Rosmarie Tissi (born 1937) is a Swiss graphic designer known for her poster designs.

== Education ==
Tissi first studied at Kunstgewerbeschule Zürich (School of Arts and Crafts) in 1953. She left the school after one year to do a four-year apprenticeship with designer Siegfried Odermatt. Tissi was hired by Odermatt in 1958. In 1968, the two established a partnership as a studio under the name Odermatt & Tissi. They designed printed matter, posters, and typefaces.

Tissi has received numerous awards including first prize and gold medal at the 11th International Poster Biennial in Warsaw 1986, second prize for her design of Swiss banknotes in 1989, and a Swiss Grand Award for Design in 2018.

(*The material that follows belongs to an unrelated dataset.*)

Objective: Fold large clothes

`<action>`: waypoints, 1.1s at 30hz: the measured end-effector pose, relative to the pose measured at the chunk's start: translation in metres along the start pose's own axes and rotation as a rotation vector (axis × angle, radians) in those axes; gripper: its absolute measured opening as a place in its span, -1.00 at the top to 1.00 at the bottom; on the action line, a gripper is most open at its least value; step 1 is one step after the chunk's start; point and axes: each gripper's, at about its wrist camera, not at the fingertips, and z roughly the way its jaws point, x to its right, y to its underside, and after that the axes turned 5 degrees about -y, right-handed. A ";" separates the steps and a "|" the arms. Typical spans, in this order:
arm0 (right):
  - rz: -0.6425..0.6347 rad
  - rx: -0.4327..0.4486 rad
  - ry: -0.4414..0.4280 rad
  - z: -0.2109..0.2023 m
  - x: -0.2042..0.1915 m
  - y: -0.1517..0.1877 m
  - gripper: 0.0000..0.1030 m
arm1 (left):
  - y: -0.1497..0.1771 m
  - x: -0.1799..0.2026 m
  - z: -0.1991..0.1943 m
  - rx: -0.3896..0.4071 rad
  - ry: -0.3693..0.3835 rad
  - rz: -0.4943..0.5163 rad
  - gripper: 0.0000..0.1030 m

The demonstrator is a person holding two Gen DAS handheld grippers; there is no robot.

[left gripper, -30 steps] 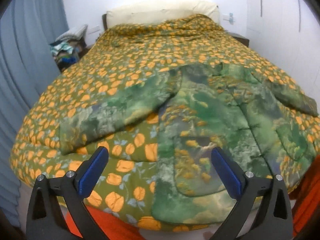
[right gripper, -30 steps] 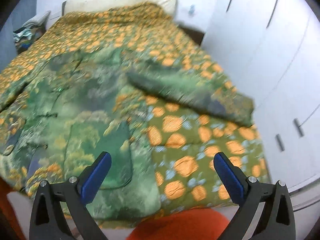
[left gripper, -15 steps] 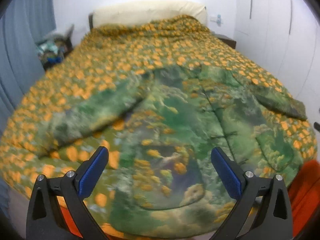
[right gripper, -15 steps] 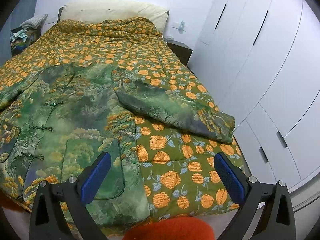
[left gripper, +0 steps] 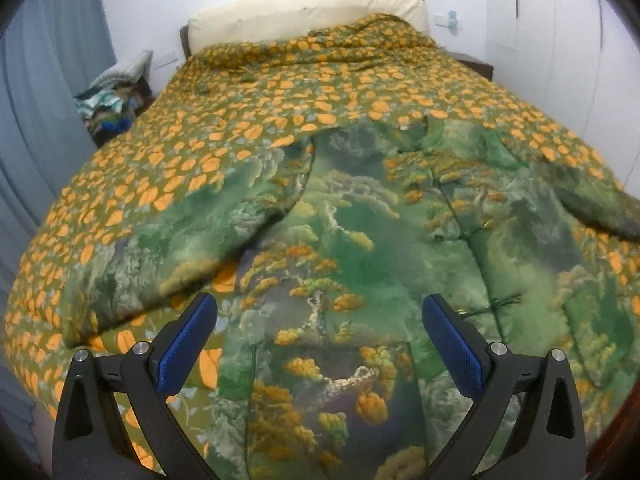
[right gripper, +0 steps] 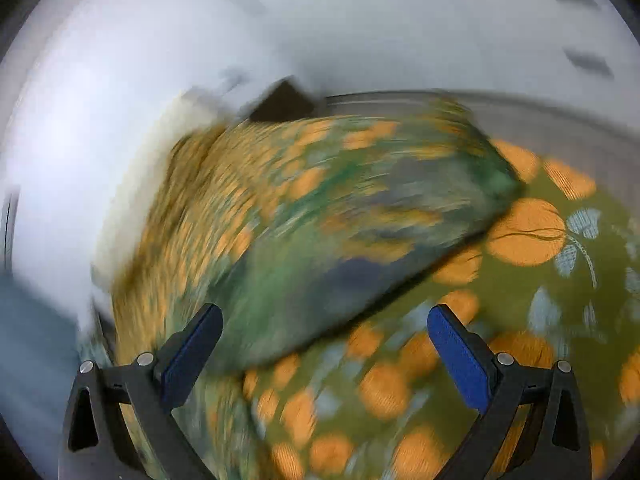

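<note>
In the left wrist view, the left gripper (left gripper: 320, 344) is nearest to the camera. Its two blue fingers (left gripper: 188, 344) stand wide apart, and nothing is between them. They hang above the lower part of the jacket (left gripper: 360, 280), over its hem area.

The jacket is large and padded, with a green landscape print and yellow tree shapes. It lies spread flat, front side up, on the bedspread (left gripper: 248, 120) of the bed. Its long axis runs from the foot of the bed toward the head: the hem is close to the camera and the collar (left gripper: 416, 128) points away, toward the pillow (left gripper: 304, 12). A line of small knot buttons (left gripper: 472, 236) goes along the front opening. One sleeve (left gripper: 192, 248) stretches out to the left and a little toward the camera, with the cuff near the left edge of the bed. The other sleeve (left gripper: 592, 200) goes to the right.

Beyond the collar, the bedspread, olive with orange fruits, covers the bed up to the cream pillow at the wall. A pile of clothes (left gripper: 112, 100) is on the left of the bed, beside a grey curtain (left gripper: 36, 100).

The right wrist view is strongly blurred. The right gripper (right gripper: 324, 352) also has its blue fingers (right gripper: 456, 356) wide apart and empty. Just beyond them lies a sleeve end (right gripper: 360, 224) of the jacket on the bedspread (right gripper: 540, 280), its long axis going diagonally from lower left to upper right. A white wardrobe (right gripper: 400, 20) is behind.
</note>
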 end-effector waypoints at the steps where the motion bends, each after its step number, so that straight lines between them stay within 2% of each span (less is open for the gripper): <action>1: 0.046 -0.007 -0.008 0.011 0.010 -0.007 -0.91 | 0.003 0.002 0.004 -0.011 -0.003 0.006 -0.99; 2: 0.075 -0.016 -0.015 0.020 0.016 -0.010 -0.87 | 0.006 0.005 0.010 -0.028 -0.004 0.015 -0.99; 3: 0.111 -0.021 -0.016 0.028 0.022 -0.014 -0.73 | 0.011 0.009 0.016 -0.052 -0.003 0.029 -0.99; 4: 0.151 -0.013 -0.002 0.034 0.027 -0.016 -0.45 | 0.014 0.011 0.019 -0.064 -0.004 0.039 -0.99; 5: 0.182 0.019 0.012 0.038 0.029 -0.018 -0.26 | 0.019 0.012 0.021 -0.071 -0.010 0.053 -0.99; 6: 0.176 0.040 0.020 0.038 0.027 -0.020 0.17 | 0.021 0.012 0.021 -0.068 -0.016 0.059 -0.99; 7: 0.140 0.063 0.038 0.038 0.019 -0.023 0.46 | 0.023 0.009 0.020 -0.060 -0.023 0.062 -0.99; 9: -0.030 0.105 0.083 0.031 -0.020 -0.028 0.63 | 0.024 0.003 0.017 -0.042 -0.023 0.052 -0.99; 10: -0.161 0.123 0.088 0.024 -0.057 -0.027 0.68 | 0.025 -0.001 0.016 -0.036 -0.022 0.045 -0.99; 13: -0.450 0.133 0.027 0.007 -0.157 -0.012 0.68 | 0.028 -0.015 0.015 -0.012 -0.024 0.001 -0.99; 15: -0.658 0.107 -0.058 0.002 -0.238 0.021 0.68 | 0.030 -0.021 0.017 -0.018 -0.021 -0.020 -0.99; 18: -0.878 0.029 -0.178 0.015 -0.338 0.092 0.69 | 0.035 -0.031 0.015 -0.013 -0.016 -0.049 -0.99; 20: -0.960 -0.047 -0.241 0.039 -0.385 0.148 0.69 | 0.036 -0.039 0.012 -0.003 -0.022 -0.062 -0.99; 22: -1.026 -0.128 -0.262 0.074 -0.414 0.208 0.69 | 0.038 -0.046 0.010 0.004 -0.029 -0.088 -0.99; 24: -1.049 -0.206 -0.254 0.108 -0.421 0.261 0.69 | 0.041 -0.052 0.012 -0.004 -0.026 -0.110 -0.99; 26: -1.055 -0.271 -0.222 0.136 -0.411 0.306 0.59 | 0.046 -0.055 0.015 -0.017 -0.025 -0.121 -0.99; 27: -1.042 -0.334 -0.203 0.156 -0.404 0.327 0.36 | 0.050 -0.056 0.018 -0.033 -0.023 -0.121 -0.99; 28: -1.013 -0.416 -0.188 0.174 -0.391 0.342 -0.21 | 0.053 -0.055 0.021 -0.046 -0.022 -0.115 -0.99; 29: -0.962 -0.500 -0.177 0.189 -0.378 0.359 -0.46 | 0.056 -0.054 0.022 -0.055 -0.022 -0.106 -0.99; 30: -0.939 -0.527 -0.174 0.194 -0.371 0.363 -0.57 | 0.058 -0.053 0.023 -0.060 -0.022 -0.098 -0.99; 33: -0.958 -0.543 -0.166 0.178 -0.355 0.372 -0.57 | 0.060 -0.051 0.025 -0.066 -0.004 -0.093 -0.99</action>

She also taught at the Rhode Island School of Design and Yale University.

== Work ==
Tissi's work was published in the first issue of Neue Grafik magazine in 1957. When she completed her studies in 1958, Swiss designers such as Max Bill, Ernst Keller, Josef Muller-Brockmann were very popular. Tissi's work first exemplified Swiss Modernism but evolved to a unique post-modern style. Hall of Femmes calls her a "reformer" of the Swiss School style.

Tissi's designs are characterised by bright colors, geometric shapes, and playfulness. Her work includes posters, banknotes, logos, textbooks and typefaces. She is also well known for her posters.

Tissi lives and works in Zurich.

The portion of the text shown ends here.